E’ stata superata la velocita’ della luce. E’ il clamoroso risultato, che oggi trova conferma ufficiale, di un esperimento del Cngs (Cern Neutrinos to Gran Sasso) e dell’istituto nazionale di Fisica Nucleare (Infn): un fascio di neutrini ha coperto i 730 chilometri che separano i laboratori di Ginevra da quelli del Gran Sasso a una velocita’ piu’ alta di quella della luce. La scoperta rivoluziona l’attuale concezione dell’universo. A cominciare dalle regole della fisica delle teorie di Albert Einstein, secondo le quali niente nell’universo puo’ superare la velocita’ della luce.
VIAGGI NEL TEMPO? – L’esistenza di particelle in grado di superare la velocità della luce potrebbe implicare la scomparsa del principio di causalità (l’effetto potrebbe precedere la causa) e i viaggi nel tempo non sarebbero più soltano fantascienza.
LO STUPORE DEGLI SCIENZIATI – Il mondo della fisica ieri è stato sconvolto dalla notizia secondo cui esisterebbe qualcosa di più veloce della luce, i neutrini, che sono delle particelle subatomiche che sono state lanciate da Ginevra ai laboratori nazionali del Gran Sasso dell’Istituto nazionale di fisica nucleare, distante 730 chilometri dalla capitale svizzera.
L’esperimento ‘Opera’ (così si chiama l’esperimento al centro dell’attenzione del monod scientifico), presenterà nuovi risultati in un seminario che si terrà al Cern questo pomeriggio alle 16. Il risultato di ‘Opera’ è basato sull’osservazione di oltre 15000 eventi registrati dal rivelatore dei Laboratori dell’Infn e sembra indicare che i neutrini viaggino a una velocità di 20 parti per milione al di sopra della velocità della luce, il limite della velocità nel cosmo. Tenendo conto delle straordinarie conseguenze di questi dati, si rendono necessarie misure indipendenti prima di poter respingere o accettare con certezza questo risultato. Per questo motivo la collaborazione ‘Opera’ ha deciso di sottoporre i risultati a un esame più ampio nella comunità.
"Questo risultato è una completa sorpresa", ha detto il portavoce di ‘Opera’, il fisico italiano Antonio Ereditato dell’Università di Berna. "Dopo molti mesi di studi e di controlli incrociati, non abbiamo trovato nessun effetto dovuto alla strumentazione in grado di spiegare il risultato della misura. Continueremo i nostri studi e attendiamo misure indipendenti per valutare pienamente la natura di queste osservazioni".

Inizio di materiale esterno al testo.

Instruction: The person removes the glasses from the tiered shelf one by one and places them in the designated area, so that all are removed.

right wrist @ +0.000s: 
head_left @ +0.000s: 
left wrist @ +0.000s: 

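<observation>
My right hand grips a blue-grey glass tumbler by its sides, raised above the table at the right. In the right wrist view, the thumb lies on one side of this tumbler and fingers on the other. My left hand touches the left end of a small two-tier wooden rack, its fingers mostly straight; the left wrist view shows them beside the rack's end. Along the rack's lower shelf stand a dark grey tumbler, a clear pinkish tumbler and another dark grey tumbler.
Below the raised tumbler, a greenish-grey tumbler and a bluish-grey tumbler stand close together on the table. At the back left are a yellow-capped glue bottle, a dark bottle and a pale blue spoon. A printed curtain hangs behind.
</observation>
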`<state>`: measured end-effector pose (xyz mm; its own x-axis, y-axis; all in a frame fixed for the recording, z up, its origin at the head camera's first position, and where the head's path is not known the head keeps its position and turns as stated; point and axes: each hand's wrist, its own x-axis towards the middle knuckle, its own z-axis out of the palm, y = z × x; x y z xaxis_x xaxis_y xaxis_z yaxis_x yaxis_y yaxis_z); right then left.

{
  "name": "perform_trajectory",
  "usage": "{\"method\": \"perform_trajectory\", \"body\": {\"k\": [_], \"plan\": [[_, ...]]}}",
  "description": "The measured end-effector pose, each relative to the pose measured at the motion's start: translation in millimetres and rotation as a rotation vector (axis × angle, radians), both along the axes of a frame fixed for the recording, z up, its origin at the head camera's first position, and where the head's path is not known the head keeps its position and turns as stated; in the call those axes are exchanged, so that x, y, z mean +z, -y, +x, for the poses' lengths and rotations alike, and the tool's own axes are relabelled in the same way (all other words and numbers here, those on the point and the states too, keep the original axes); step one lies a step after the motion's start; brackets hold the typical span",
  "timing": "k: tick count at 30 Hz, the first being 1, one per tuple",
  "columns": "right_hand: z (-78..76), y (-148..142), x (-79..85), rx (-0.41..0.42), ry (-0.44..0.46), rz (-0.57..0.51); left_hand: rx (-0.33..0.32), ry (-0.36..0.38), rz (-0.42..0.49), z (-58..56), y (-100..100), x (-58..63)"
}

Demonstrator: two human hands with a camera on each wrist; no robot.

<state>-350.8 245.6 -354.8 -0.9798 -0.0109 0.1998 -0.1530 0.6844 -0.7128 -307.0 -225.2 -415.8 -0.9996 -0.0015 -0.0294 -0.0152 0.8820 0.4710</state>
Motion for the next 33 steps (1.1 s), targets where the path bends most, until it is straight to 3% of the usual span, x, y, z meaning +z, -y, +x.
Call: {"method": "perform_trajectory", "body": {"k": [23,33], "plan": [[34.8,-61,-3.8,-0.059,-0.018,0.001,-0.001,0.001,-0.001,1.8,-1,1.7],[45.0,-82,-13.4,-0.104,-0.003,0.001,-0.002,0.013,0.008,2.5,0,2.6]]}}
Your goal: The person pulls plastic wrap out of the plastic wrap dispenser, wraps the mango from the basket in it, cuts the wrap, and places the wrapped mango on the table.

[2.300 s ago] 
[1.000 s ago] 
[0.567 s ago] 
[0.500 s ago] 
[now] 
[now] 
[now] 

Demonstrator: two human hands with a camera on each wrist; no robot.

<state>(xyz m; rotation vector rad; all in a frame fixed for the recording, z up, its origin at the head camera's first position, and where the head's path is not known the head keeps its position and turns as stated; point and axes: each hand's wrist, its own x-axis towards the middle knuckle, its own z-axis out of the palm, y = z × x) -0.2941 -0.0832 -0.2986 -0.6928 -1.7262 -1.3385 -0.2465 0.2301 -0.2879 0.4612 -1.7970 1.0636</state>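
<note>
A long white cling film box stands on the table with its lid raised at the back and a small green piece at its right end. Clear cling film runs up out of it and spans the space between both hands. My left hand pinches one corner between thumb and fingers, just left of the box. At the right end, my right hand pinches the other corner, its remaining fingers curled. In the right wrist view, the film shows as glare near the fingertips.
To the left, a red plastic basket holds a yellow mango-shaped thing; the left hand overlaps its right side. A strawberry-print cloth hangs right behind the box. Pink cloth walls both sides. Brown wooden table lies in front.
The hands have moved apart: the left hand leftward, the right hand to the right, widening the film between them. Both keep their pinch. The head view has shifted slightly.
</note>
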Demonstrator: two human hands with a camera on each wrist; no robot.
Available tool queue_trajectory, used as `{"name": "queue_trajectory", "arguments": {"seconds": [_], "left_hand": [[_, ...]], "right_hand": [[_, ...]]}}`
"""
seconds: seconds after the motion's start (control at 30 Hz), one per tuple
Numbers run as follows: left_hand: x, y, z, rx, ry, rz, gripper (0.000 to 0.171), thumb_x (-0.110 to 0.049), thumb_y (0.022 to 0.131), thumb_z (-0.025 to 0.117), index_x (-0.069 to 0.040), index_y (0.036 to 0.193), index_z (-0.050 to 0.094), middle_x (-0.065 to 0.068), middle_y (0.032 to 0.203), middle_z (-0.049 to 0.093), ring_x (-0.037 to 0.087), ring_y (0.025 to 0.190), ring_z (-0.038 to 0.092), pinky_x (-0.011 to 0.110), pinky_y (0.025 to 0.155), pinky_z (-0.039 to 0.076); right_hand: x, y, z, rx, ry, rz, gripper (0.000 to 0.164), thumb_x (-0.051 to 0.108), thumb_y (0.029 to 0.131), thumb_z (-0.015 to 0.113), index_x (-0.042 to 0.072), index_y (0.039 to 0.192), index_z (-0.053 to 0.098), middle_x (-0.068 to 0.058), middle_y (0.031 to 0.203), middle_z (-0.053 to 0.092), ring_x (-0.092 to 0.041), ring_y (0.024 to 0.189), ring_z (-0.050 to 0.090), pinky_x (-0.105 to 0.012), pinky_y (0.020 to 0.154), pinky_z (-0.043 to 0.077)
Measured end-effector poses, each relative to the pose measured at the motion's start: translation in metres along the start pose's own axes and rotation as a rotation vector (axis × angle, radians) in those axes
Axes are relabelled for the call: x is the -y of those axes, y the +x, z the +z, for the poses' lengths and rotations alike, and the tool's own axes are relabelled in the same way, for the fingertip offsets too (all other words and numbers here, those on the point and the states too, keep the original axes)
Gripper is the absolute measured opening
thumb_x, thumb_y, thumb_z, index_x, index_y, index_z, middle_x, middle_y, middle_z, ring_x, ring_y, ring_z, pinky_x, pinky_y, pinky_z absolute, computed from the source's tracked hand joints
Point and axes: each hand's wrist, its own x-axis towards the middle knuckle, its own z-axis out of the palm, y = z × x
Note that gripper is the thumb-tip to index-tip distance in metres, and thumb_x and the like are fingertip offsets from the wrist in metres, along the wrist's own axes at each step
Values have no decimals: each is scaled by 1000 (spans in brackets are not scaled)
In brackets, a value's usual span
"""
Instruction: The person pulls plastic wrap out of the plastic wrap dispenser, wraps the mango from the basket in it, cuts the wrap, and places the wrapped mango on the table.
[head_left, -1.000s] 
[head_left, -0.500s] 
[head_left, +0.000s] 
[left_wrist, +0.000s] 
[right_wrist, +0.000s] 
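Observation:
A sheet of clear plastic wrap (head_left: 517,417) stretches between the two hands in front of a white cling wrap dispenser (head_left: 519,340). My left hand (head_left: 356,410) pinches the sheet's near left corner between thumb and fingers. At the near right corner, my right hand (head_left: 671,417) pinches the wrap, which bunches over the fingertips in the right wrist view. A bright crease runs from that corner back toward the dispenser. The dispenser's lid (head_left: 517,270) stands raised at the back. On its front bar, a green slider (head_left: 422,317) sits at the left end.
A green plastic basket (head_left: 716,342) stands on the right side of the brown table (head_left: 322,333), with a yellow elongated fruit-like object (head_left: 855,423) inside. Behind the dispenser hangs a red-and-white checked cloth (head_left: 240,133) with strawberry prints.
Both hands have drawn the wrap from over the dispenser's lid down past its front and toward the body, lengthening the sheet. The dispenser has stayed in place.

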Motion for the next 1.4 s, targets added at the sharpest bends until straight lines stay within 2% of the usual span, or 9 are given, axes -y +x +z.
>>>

"Quando un esperimento si imbatte in un risultato apparentemente incredibile e non riesce a individuare un errore sistematico che abbia prodotto quella misura. la procedura standard è sottoporlo a una più ampia indagine. Esattamente ciò che sta facendo la collaborazione ‘Opera’: è una corretta pratica scientifica", ha commentato Il direttore di ricerca del Cern Sergio Bertolucci. "Se questa misura fosse confermata potrebbe cambiare la nostra visione della fisica ma dobbiamo essere sicuri che non esistano altre, più banali, spiegazioni. Ciò richiederà misure indipendenti".
Per compiere questo studio, Opera ha collaborato con esperti nel campo della metrologia del Cern e altre istituzioni per eseguire una serie di misurazioni di alta precisione della distanza tra la sorgente e il rivelatore, e del tempo di volo dei neutrini. La distanza tra l’origine del fascio di neutrini e Opera è stata misurata con un’incertezza di 20 cm su un percorso di 730 chilometri. Il tempo di volo dei neutrini è stato determinato con una precisione di meno di 10 nanosecondi, utilizzando sofisticati strumenti come sistemi Gps avanzati e orologi atomici.
"Il potenziale impatto sulla scienza è troppo grande per trarre conclusioni immediate o tentare interpretazioni. La mia prima reazione è che il neutrino ci sorprende ancora una volta con i suoi misteri – ha aggiunto Ereditato – Il seminario di oggi ha lo scopo di sottoporre a esame i risultati da parte della più ampia comunità della fisica delle particelle".